> [Task goal]
The answer must consist of every line in the data below that holds the word "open".

> [Material provided]
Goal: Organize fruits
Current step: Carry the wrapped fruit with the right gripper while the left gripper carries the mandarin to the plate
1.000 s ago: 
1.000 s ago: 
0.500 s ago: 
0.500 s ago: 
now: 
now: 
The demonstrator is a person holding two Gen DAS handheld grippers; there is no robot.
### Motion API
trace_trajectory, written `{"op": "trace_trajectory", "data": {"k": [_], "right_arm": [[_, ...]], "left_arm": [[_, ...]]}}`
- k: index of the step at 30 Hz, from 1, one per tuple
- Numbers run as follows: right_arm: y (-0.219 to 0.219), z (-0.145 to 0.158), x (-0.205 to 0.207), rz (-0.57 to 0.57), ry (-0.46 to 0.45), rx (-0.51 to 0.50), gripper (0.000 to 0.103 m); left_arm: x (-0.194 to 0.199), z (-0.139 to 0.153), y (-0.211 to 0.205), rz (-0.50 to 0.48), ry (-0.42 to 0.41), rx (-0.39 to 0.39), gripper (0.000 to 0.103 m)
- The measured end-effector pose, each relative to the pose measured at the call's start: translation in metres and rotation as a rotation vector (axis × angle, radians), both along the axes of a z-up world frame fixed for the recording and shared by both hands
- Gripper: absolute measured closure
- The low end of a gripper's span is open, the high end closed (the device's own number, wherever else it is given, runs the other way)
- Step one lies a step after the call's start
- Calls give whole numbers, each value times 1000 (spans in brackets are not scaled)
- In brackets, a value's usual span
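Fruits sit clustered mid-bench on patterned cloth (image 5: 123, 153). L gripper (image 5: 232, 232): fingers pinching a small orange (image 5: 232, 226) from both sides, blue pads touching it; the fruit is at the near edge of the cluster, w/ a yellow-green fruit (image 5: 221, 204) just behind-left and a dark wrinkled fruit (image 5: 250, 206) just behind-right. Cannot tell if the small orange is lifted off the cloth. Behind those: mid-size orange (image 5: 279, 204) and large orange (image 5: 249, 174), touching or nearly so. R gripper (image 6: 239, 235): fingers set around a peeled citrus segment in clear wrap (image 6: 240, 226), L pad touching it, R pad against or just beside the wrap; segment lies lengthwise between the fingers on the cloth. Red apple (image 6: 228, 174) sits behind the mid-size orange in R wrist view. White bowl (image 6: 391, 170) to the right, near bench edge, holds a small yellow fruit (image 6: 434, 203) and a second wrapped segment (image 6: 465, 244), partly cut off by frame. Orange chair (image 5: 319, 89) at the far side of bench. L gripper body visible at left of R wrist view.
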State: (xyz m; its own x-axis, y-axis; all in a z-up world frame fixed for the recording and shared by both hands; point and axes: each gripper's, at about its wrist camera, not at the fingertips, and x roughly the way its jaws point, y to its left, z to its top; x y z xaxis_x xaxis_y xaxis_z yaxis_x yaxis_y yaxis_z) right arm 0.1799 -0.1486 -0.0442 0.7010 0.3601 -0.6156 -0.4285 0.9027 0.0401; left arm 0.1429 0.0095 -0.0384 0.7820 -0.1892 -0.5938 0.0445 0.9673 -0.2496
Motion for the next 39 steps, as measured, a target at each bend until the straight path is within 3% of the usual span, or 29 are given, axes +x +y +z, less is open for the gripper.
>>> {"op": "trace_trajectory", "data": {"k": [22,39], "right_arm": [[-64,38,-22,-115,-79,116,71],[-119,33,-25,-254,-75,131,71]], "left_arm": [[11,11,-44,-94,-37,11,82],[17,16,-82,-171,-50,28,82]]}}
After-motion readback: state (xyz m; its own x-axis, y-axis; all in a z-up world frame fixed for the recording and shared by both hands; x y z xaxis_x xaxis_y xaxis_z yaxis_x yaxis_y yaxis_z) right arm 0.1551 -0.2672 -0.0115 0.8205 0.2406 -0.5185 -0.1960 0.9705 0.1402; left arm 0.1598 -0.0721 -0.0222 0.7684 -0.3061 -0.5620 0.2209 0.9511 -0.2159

> [Solved exercise]
- The low end of a gripper's span is open, the high end closed (the device's own number, wherever else it is given, runs the other way)
Motion for the next 39 steps, as measured, a target at each bend until the straight path is within 3% of the usual span, or 29 are given, axes +x +y +z, less is open for the gripper.

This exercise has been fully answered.